__THE TASK__
Each line of the data below should be repeated exactly.

__COLLECTED DATA__
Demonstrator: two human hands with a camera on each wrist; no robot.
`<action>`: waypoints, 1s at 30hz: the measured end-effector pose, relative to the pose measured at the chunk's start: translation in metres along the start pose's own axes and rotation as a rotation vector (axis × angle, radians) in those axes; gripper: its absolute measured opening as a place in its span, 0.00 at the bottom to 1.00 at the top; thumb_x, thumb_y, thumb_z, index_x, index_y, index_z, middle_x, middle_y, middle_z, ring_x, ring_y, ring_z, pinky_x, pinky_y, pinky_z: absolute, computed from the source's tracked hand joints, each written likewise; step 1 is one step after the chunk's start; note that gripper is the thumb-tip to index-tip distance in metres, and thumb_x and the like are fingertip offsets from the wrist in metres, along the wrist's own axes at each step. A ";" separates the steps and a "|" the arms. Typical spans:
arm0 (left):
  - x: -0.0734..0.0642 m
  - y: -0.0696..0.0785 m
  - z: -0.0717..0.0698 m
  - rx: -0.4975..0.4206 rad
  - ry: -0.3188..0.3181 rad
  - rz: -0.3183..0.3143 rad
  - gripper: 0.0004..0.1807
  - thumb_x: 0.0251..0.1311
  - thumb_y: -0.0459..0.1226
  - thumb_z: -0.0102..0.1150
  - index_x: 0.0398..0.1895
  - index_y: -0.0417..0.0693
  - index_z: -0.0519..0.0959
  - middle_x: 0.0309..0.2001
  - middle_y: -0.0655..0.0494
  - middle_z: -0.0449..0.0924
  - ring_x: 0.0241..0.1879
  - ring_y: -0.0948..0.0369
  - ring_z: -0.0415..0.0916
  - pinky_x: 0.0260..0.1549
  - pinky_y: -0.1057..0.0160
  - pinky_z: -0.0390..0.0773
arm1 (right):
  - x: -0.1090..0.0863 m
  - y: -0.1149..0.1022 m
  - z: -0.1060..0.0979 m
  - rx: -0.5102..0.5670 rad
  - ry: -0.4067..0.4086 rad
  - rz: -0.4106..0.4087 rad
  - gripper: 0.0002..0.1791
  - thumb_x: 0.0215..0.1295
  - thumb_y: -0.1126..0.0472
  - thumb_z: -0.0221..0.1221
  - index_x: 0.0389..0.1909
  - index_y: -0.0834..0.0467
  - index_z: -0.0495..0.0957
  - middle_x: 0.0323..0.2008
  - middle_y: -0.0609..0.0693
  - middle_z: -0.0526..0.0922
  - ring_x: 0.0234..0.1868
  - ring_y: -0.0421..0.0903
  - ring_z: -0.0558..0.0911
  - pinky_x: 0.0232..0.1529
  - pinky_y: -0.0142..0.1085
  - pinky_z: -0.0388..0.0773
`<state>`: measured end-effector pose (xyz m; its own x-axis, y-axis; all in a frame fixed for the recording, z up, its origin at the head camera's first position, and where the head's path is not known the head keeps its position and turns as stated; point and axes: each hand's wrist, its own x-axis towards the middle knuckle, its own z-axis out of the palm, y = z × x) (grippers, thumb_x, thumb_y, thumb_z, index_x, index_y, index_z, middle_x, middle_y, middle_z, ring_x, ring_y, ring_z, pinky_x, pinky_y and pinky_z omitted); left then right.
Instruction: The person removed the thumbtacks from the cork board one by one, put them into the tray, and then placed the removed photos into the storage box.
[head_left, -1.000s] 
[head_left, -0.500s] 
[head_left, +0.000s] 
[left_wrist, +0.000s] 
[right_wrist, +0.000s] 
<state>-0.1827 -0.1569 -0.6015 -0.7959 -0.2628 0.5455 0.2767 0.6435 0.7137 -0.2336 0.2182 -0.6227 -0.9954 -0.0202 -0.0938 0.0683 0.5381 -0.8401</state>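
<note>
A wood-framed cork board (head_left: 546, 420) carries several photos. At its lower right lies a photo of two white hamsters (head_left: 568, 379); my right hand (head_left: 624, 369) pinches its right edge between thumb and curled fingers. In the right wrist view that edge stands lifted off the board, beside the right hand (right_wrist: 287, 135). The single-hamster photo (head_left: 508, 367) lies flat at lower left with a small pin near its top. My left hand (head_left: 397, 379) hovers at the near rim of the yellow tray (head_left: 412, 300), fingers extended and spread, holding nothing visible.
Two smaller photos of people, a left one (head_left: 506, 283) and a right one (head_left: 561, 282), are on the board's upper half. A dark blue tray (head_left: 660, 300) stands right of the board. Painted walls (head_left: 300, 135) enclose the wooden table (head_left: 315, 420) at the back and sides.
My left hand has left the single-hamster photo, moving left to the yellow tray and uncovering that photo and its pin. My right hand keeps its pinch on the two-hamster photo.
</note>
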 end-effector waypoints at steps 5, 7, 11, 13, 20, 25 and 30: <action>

__ANSWER SECTION__
Demonstrator: two human hands with a camera on each wrist; no robot.
`<action>`: waypoints, 1s at 30hz: the measured end-effector pose, relative to the pose measured at the chunk's start: translation in metres along the start pose's own axes and rotation as a rotation vector (axis × angle, radians) in those axes; gripper: its absolute measured opening as a place in its span, 0.00 at the bottom to 1.00 at the top; thumb_x, thumb_y, thumb_z, index_x, index_y, index_z, middle_x, middle_y, middle_z, ring_x, ring_y, ring_z, pinky_x, pinky_y, pinky_z: absolute, computed from the source's tracked hand joints, each written likewise; step 1 is one step after the chunk's start; note that gripper is the thumb-tip to index-tip distance in metres, and thumb_x and the like are fingertip offsets from the wrist in metres, along the wrist's own axes at each step. A ";" separates the steps and a "|" the arms. Typical spans:
arm0 (left):
  - x: -0.0734..0.0642 m
  - y: -0.0696..0.0785 m
  - z: -0.0717..0.0698 m
  - rx: -0.4975..0.4206 rad
  - ry: -0.3188..0.3181 rad
  - rz: -0.3183..0.3143 rad
  - gripper: 0.0004..0.1807
  - thumb_x: 0.0251..0.1311
  - thumb_y: -0.0459..0.1226
  - thumb_z: -0.0102..0.1150
  - index_x: 0.0398..0.1895
  - index_y: -0.0417..0.0693
  - index_z: -0.0519..0.0959
  - middle_x: 0.0309..0.2001
  - middle_y: -0.0655..0.0494
  - middle_z: -0.0449..0.0924
  - ring_x: 0.0241..0.1879
  - ring_y: -0.0948..0.0369
  - ring_z: -0.0415..0.0916
  - pinky_x: 0.0260..0.1549
  - pinky_y: -0.1057..0.0160
  - pinky_z: -0.0390..0.0773
arm1 (right):
  - x: -0.1090..0.0863 m
  - y: -0.1149..0.1022 m
  - z: -0.1060..0.0979 m
  - rx: -0.5102..0.5670 rad
  - ry: -0.4067..0.4086 rad
  - rz: -0.4106..0.4087 rad
  - gripper: 0.0002..0.1791
  - thumb_x: 0.0215..0.1295
  - thumb_y: -0.1126..0.0472
  - thumb_z: -0.0221..0.1221
  - index_x: 0.0389..0.1909
  - index_y: -0.0834..0.0467
  - index_z: -0.0495..0.0957
  - middle_x: 0.0323..0.2008
  - middle_y: -0.0609..0.0693
  - middle_z: -0.0526..0.0922
  - ring_x: 0.0234..0.1868
  - ring_y: -0.0421..0.0903
  - ring_z: -0.0558..0.0911
  - pinky_x: 0.0232..0.1529
  - pinky_y: -0.0142..0.1085
  - pinky_z: -0.0388..0.0773
`<state>`: measured end-effector pose (xyz m; its own x-axis, y-axis; all in a frame fixed for the recording, z up, its origin at the head camera's first position, and where the head's path is not known the head keeps its position and turns as stated; point and axes: each hand's wrist, its own x-axis towards the middle knuckle, its own z-axis out of the palm, y = z × x) (grippers, thumb_x, thumb_y, thumb_z, index_x, index_y, index_z, middle_x, middle_y, middle_z, ring_x, ring_y, ring_z, pinky_x, pinky_y and pinky_z omitted); left then right.
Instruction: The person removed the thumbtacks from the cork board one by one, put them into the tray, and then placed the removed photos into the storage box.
[head_left, -1.000s] 
[head_left, -0.500s] 
[head_left, +0.000s] 
[left_wrist, +0.000s] 
[right_wrist, +0.000s] 
<state>-0.1827 -0.1569 -0.6015 -0.7959 -0.2628 0.5455 0.2767 0.6435 0.7137 -0.2336 0.2182 -0.6227 -0.9954 -0.0202 -0.0938 0.0683 0.5381 -0.8401</state>
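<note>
A wood-framed cork board (head_left: 546, 420) carries several photos. At its lower right lies a photo of two white hamsters (head_left: 568, 379); my right hand (head_left: 624, 369) pinches its right edge between thumb and curled fingers. In the right wrist view that edge stands lifted off the board, beside the right hand (right_wrist: 287, 135). The single-hamster photo (head_left: 508, 367) lies flat at lower left with a small pin near its top. My left hand (head_left: 397, 379) hovers at the near rim of the yellow tray (head_left: 412, 300), fingers extended and spread, holding nothing visible.
Two smaller photos of people, a left one (head_left: 506, 283) and a right one (head_left: 561, 282), are on the board's upper half. A dark blue tray (head_left: 660, 300) stands right of the board. Painted walls (head_left: 300, 135) enclose the wooden table (head_left: 315, 420) at the back and sides.
My left hand has left the single-hamster photo, moving left to the yellow tray and uncovering that photo and its pin. My right hand keeps its pinch on the two-hamster photo.
</note>
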 end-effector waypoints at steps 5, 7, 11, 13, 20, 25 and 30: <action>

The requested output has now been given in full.